Book recommendations for Fall 2018 Voyagers

Rick Steves is always writing and talking about how traveling can (and should) be a political act. I probably don’t have to affirm that stance to all of us in this voyage; we are already convinced that seeing and experiencing the world in purposeful and informed ways provides an impactful education—no matter how old or experienced we are. But growing in such consciousness is a continuous process. And that process can be deliberately enhanced by reading and reflecting on how and why we travel, where we leave our footprints (and we always leave traces of ourselves, even when we work super hard to tread lightly), where we come from, and where (geographically and otherwise) we want to go. With that in mind, I want to recommend several books that I find particularly helpful and pertinent as we ready for our voyage around the world.

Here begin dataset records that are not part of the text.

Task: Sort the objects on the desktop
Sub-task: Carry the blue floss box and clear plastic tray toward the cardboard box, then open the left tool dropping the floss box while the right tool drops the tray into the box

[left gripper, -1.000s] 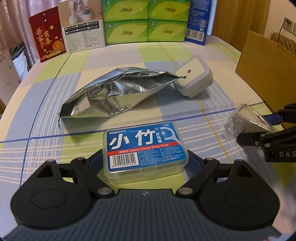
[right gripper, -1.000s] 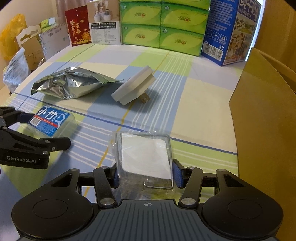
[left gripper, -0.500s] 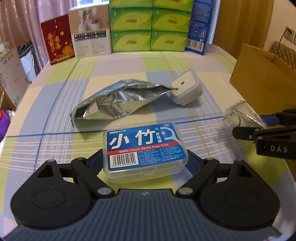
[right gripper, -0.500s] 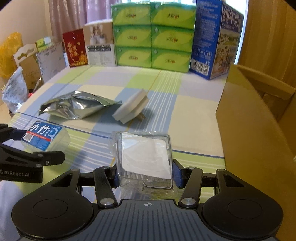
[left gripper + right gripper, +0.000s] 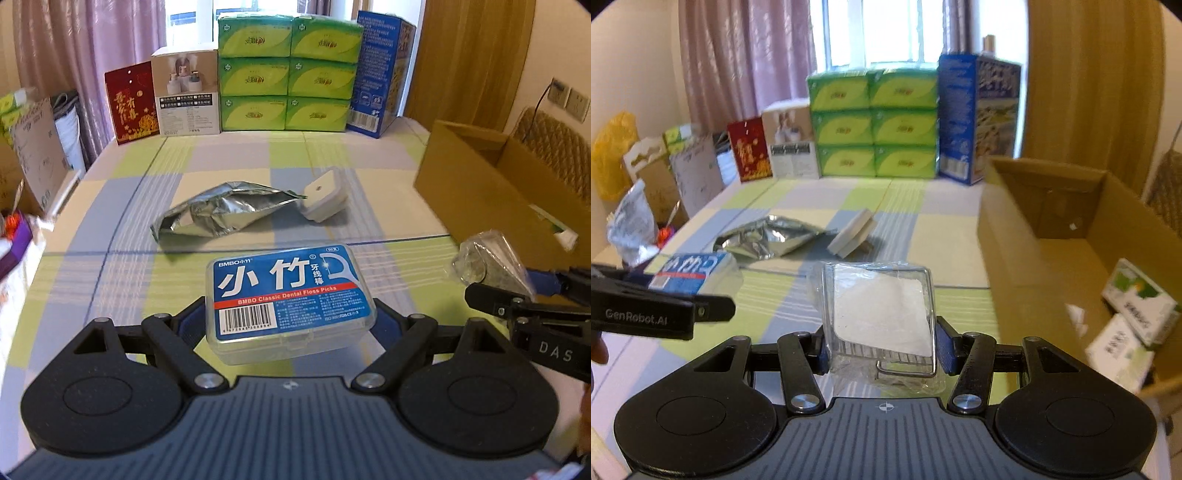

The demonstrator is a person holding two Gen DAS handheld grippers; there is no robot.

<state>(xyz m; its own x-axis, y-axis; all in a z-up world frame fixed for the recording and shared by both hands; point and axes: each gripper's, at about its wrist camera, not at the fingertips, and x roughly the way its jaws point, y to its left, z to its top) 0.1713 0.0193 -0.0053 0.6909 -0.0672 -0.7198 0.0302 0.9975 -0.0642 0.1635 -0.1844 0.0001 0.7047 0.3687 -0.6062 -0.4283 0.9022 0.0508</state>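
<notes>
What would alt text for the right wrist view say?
The right gripper holds a clear plastic packet above a checked tablecloth, beside an open cardboard box. At left, the left gripper holds a blue floss-pick box.

the left gripper (image 5: 290, 325) is clamped on a floss pick box (image 5: 290, 301). the right gripper (image 5: 882, 349) is clamped on a clear packet (image 5: 881, 319), both raised above the desk.
</notes>
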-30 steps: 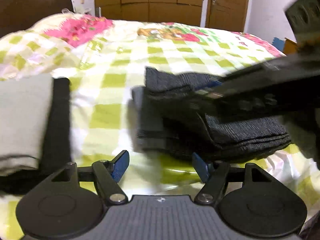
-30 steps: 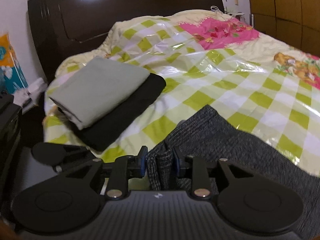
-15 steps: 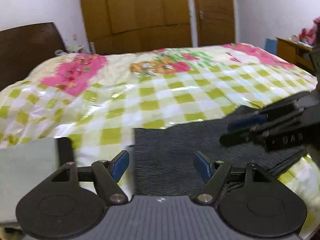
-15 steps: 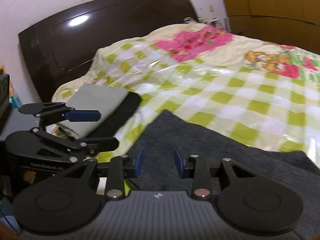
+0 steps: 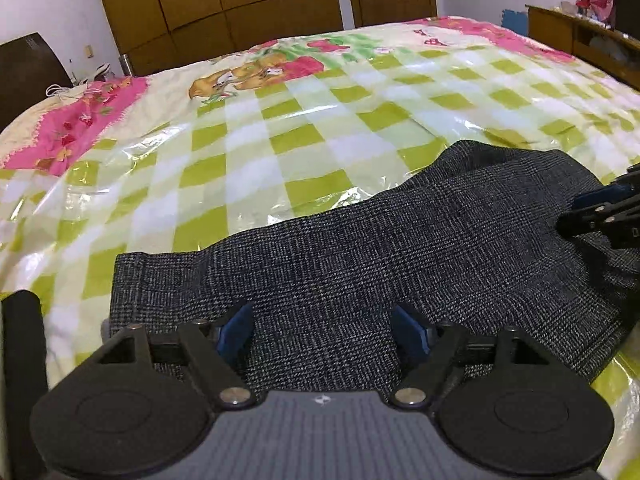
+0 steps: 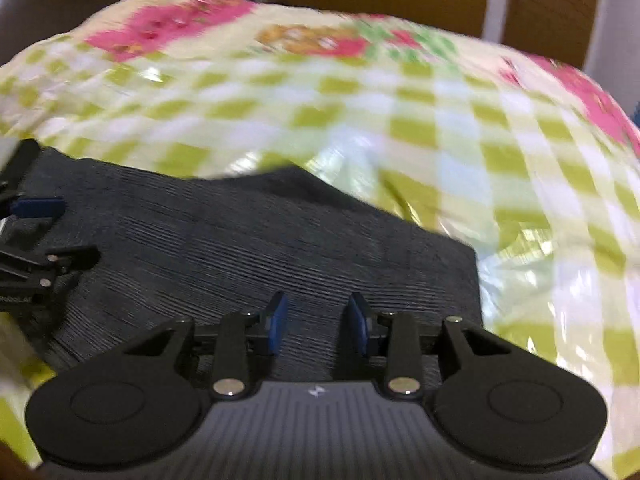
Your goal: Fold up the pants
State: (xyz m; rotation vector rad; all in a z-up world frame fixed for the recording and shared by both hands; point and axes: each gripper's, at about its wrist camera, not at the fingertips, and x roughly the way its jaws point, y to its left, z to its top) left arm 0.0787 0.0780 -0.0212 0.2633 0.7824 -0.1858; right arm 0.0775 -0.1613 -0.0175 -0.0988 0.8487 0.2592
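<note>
Your left gripper (image 5: 324, 330) hangs low over the near edge of the pants (image 5: 360, 248), jaws wide and opening, pads clear of the cloth. Your right gripper (image 6: 317, 326) stands narrow but parted over the other end, nothing pinched. The dark grey pants lie flat across the checked bedspread (image 5: 280, 120). Beyond stands a wooden wardrobe (image 5: 224, 4).

The right gripper (image 6: 318, 322) has let go of the pants (image 5: 360, 256), now spread flat; the left gripper's (image 5: 324, 330) jaws are opening wider.
</note>
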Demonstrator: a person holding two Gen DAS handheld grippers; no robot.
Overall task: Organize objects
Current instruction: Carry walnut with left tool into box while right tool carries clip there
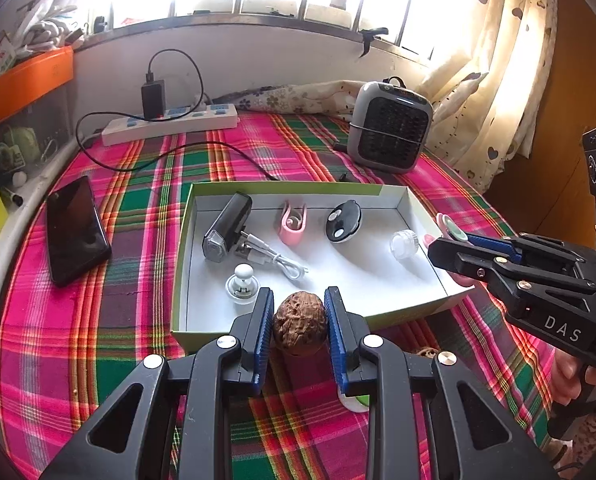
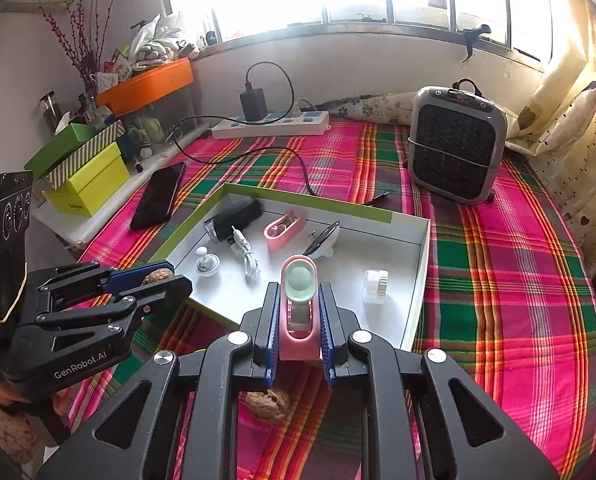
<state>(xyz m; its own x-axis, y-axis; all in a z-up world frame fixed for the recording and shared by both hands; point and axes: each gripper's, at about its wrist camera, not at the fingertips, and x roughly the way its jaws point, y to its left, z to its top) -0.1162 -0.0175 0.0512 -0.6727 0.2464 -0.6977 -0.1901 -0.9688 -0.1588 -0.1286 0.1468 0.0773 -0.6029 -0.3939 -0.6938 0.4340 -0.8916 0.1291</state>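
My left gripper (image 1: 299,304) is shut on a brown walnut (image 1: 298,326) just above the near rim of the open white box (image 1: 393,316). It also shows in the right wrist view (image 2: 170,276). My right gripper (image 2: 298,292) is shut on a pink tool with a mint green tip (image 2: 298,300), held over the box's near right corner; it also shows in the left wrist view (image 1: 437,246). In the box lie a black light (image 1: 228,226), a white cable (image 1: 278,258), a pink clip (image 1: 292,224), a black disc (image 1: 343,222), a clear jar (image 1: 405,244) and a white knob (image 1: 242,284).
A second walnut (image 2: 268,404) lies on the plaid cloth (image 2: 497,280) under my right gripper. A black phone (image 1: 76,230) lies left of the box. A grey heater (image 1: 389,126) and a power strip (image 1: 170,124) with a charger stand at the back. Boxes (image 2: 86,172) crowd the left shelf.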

GeneralTravel as a Political Act: How to Leave Your Baggage Behind by Rick Steves is an accessible collection of essays that exemplify how and why we should broaden our perspectives. He discusses attitudes and behaviors that probably all of us on this voyage already know: get out of our comfort zones; connect with people and aim to understand them and their cultures; enjoy what each location offers (rather than yearn for or negatively compare with what we have at home). Of his recommendations, the hardest two to achieve, I think, are accepting the legitimacy of other moralities and working to leave a location not with a bunch of trinkets as souvenirs, but with having expanded our viewpoints. Understanding and accepting that there are different moralities takes methodical learning, and sometimes that process is painful, and thus we avoid it. It’s also hard to give up our desire for mementos, partly because they remind us of the fun we had while we were “there.” But, as Steves says, the more valuable souvenir, the more lasting memory, is the kind that is internal, the kind that prompts us to be more insightful and empathic. Becoming fully conscious of those dynamics gives us greater control to change for the better.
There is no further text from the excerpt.